We have chosen to focus on the credits students achieved, which is an integral part of student retention, as the target of our analysis. This is because a critical first step for students continuing towards graduation is for them to complete their courses, thus getting the credits needed to continue their studies, also called academic withdrawal [11]. Internationally, enhancing student graduation rate has received a great deal of attention over the last ten years, especially in science and engineering [12]. However, implemented institutional actions to address the problem have not had the anticipated effect, as evidenced by the unchanging (or even declining) graduation rates in all areas of science, technology, engineering, and mathematics [13].

Researchers, building on central models of student retention - which academic withdrawal is a part of [11], [14][15] - have found empirical inconsistencies when predicting student retention.
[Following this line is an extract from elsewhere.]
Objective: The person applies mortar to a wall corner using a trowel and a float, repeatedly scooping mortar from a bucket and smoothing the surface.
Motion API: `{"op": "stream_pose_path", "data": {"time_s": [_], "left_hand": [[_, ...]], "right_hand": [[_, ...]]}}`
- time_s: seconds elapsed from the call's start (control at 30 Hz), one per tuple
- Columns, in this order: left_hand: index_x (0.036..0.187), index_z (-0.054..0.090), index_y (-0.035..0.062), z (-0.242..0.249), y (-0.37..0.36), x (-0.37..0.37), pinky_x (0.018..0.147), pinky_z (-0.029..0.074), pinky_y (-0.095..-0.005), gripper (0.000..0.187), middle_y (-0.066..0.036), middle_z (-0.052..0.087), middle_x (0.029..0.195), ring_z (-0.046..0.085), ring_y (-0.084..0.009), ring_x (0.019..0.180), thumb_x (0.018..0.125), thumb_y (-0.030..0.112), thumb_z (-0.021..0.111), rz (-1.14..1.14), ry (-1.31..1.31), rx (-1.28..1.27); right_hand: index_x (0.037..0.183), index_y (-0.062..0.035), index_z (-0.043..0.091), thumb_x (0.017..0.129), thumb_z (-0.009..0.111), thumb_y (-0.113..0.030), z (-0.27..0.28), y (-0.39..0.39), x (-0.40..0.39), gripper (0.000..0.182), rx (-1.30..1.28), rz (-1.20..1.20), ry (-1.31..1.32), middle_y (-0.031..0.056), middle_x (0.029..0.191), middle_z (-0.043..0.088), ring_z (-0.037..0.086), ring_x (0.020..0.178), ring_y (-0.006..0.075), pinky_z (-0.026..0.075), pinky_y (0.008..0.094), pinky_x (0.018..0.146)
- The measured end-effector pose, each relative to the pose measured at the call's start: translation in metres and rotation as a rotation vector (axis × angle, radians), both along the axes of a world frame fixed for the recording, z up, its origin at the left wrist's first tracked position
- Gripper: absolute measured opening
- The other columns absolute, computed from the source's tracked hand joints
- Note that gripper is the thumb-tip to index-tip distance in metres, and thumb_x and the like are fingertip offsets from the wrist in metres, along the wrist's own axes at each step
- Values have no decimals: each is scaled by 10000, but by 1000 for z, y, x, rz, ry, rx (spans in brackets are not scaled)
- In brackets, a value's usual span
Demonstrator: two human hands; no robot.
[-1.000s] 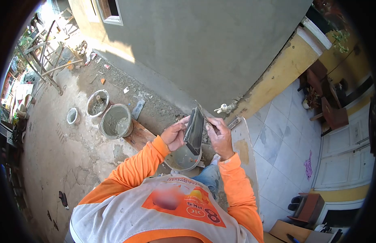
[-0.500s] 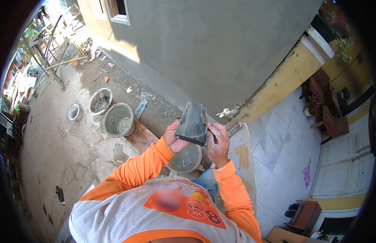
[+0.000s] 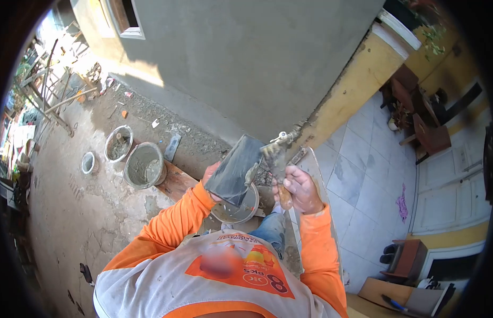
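Note:
My left hand (image 3: 210, 174) grips a dark, flat plastering float (image 3: 234, 168), held tilted in front of my chest. Grey mortar clings to the float's right edge. In my right hand (image 3: 303, 190) is a trowel (image 3: 276, 163) with a wooden handle, its blade pointing up and smeared with mortar. The blade stands right by the float's right edge. Below both tools, partly hidden by the float, sits a round tub (image 3: 248, 208) with greyish contents.
A grey rendered wall (image 3: 230, 63) rises ahead, with a white tap (image 3: 282, 139) near its lower corner. Left stand a large mortar bucket (image 3: 144, 165), another bucket (image 3: 119, 143) and a small pail (image 3: 89, 162). A wooden plank (image 3: 176, 180) lies beside them. White floor tiles (image 3: 348, 183) extend right.
My right hand has moved right and turned, bringing the trowel's blade and handle into view. The float has tilted and shifted slightly left. The view has swung a little.

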State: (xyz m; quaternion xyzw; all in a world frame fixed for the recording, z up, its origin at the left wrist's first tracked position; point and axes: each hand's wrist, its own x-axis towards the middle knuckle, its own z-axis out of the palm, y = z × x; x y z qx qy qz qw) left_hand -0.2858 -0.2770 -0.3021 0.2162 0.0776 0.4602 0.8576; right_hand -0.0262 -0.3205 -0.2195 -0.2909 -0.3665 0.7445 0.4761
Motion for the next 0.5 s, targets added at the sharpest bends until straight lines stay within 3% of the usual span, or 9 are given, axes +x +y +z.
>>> {"op": "stream_pose_path", "data": {"time_s": [0.07,0.1,0.2,0.27,0.33,0.4,0.43,0.47,0.5], "left_hand": [[1352,481,4,26,-17,9,999,464,-462,541,-174,585,1286,589,-322,1147,937,350,521,32,439,-110],[1359,472,-8,-2,-10,8,983,482,-423,536,-176,585,1282,597,-304,1132,953,342,483,-179,-114,-108],[1354,476,-10,-33,1,-15,982,484,-398,521,-175,588,1276,604,-282,1122,971,339,422,-119,10,-228],[1351,480,-10,-14,3,-18,979,485,-390,516,-172,589,1275,604,-276,1122,981,337,384,-129,-29,-165],[1351,483,-4,32,-4,-13,983,484,-391,510,-168,584,1283,602,-283,1125,981,333,382,212,596,111],[1359,472,-2,24,10,-13,992,478,-401,490,-171,582,1285,600,-291,1127,972,297,434,215,474,36],[1383,436,2,16,20,-9,1003,471,-406,505,-172,563,1306,589,-290,1144,969,290,458,23,157,4],[1407,401,6,11,28,-6,1014,463,-410,528,-172,545,1327,578,-288,1160,965,283,482,-166,-162,-25],[1458,298,23,26,29,4,1025,457,-400,624,-156,497,1367,550,-256,1200,943,261,557,-157,-74,6]], "right_hand": [[1051,-53,519,937,600,-123,-7,18,-1,157,-34,93,83,127,973,626,644,794,197,550,310,652],[1033,-56,525,935,610,-137,-15,21,2,153,-63,241,162,126,960,629,646,794,195,548,308,641],[1025,-62,532,929,626,-154,-42,4,18,162,-188,310,146,120,946,631,648,783,196,543,306,626],[1123,-52,517,934,623,-145,-69,-14,41,235,-205,350,174,106,1004,630,649,817,166,555,294,654],[1101,-35,546,932,618,-135,-86,-28,54,208,-264,291,-193,94,971,644,646,805,155,546,282,652],[1103,-22,558,930,611,-125,-86,-34,57,208,-243,81,-382,82,957,649,646,799,149,544,280,654],[1106,-9,571,928,604,-116,-81,-37,56,210,-216,-136,-566,69,943,653,645,794,144,542,279,655],[1106,-9,571,928,604,-116,-75,-36,54,210,-218,-129,-566,69,943,653,645,794,144,542,279,655],[1109,2,581,920,606,-105,-65,-31,51,219,-90,-258,-635,74,942,659,644,789,141,539,284,655]]}}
Examples of inconsistencies are the predictive power of age and gender [16], students' goal commitments [17], and financial aid to the students [18]. The emergence of these inconsistencies indicates that even after the identification of many of the critical aspects of students' educational experiences, estimating the effectiveness of proposed changes in institutional practices remains highly problematic. This is probably because most parts of an educational system are interrelated, i.e., are complex [4], [19][21]. Consequently, in such an interrelated system, the ability to identify aspects that produce both effective and ineffective changes to educational practice becomes of paramount importance [22].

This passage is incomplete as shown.